Under this formula, the Town’s expenses would be limited to $4.9 million from their own revenues for fiscal year 2020-21. They would be allowed $8.7 million in “exclusions,” which Wedemeyer said would be just federal grants. Total expenditures would be limited to $13.6 million.
Budgeted expenditures for recent fiscal years have been around $16 million and $17 million. Wedemeyer has stated that doesn’t mean the Town has that much money to spend. Annual budgets include provisions for grants and other funding the Town may receive in a fiscal year. If such funds aren’t in the budget, they won’t be able to accept or spend these funds.
Wedemeyer cited the example of the Town of Tusayan, Ariz., a small town located near the Grand Canyon in Coconino County. They incorporated in 2010. In 2018, town voters turned down the home rule option and the town had to dramatically cut services.
A spokesperson for Tusayan Town Manager Cynthia Sealhammer’s office told the Pioneer voters there approved a one-year override to provide for home rule in 2019 and a one-year extension in 2020.
As for the budget itself, Wedemeyer presented to the council a proposed budget for FY 2020-21 of almost $16.8 million, which is $1.5 million less than what the total budget was for FY 2019-20. The general fund was budgeted at $4.45 million, which is almost $600,000 less than the $5.1 million budgeted for FY 2019-20.
Wedemeyer said the Town could feel the budget squeeze from the coronavirus pandemic starting in July and August, and she had budgeted for this. She said there would be no pay increases included in the budget. She added their insurance costs would be going up by 11 percent.
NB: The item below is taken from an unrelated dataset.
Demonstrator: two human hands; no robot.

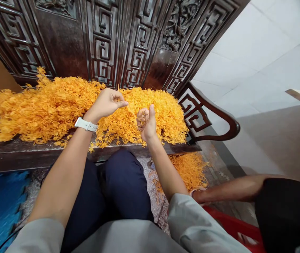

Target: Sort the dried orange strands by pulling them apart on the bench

Council Member Frank Savino thanked Wedemeyer for being what he called “fiscally responsible.” He added she spends a lot of working on the Town’s finances.
“Some towns have had to lay off employees,” Savino said. “They’re in panic mode. So far, we’ve managed to keep from doing that.”
The special funds part of the budget includes funds the Town has not received, but will need to include in the budget if they receive any grants or other funds that fit in their categories. These include $5 million in economic development grants and $1.5 million in impact fees for Parker South.
The biggest item among special fund revenue is $2.1 million in Highway User Revenue Funds from the state’s fuel tax.
Actual expenditures for the Town were $6.4 million in FY 2017-18 and $7 million in FY 2018-19, the last fiscal years for which totals are available. As for 10 months into the current fiscal year, FY 2019-20, total actual expenditures had been $5.7 million.
For the general fund, the biggest funding will be for the Police Department at $1.35 million. A total of $671,000 from the general fund has been budgeted for capital projects.
Wedemeyer also presented capital projects by what she described as “needs” and “wants.” She also listed possible grant possibilities for these projects. The biggest of the needs is $255,000 to remodel the building on Arizona Avenue to house the Parker Magistrate Court. The biggest of the wants are $326,000 to rebuild Arrowhead, Bronco and Chemehuevi Avenues and $224,200 for scrub seal from Fourth to Ninth Streets between California and Kofa Avenues.
The new fiscal year begins July 1. Once the council has given tentative approval to the budget, it must be published for three==weeks. Once it has been published, the council can formally adopt the budget and it will go into effect.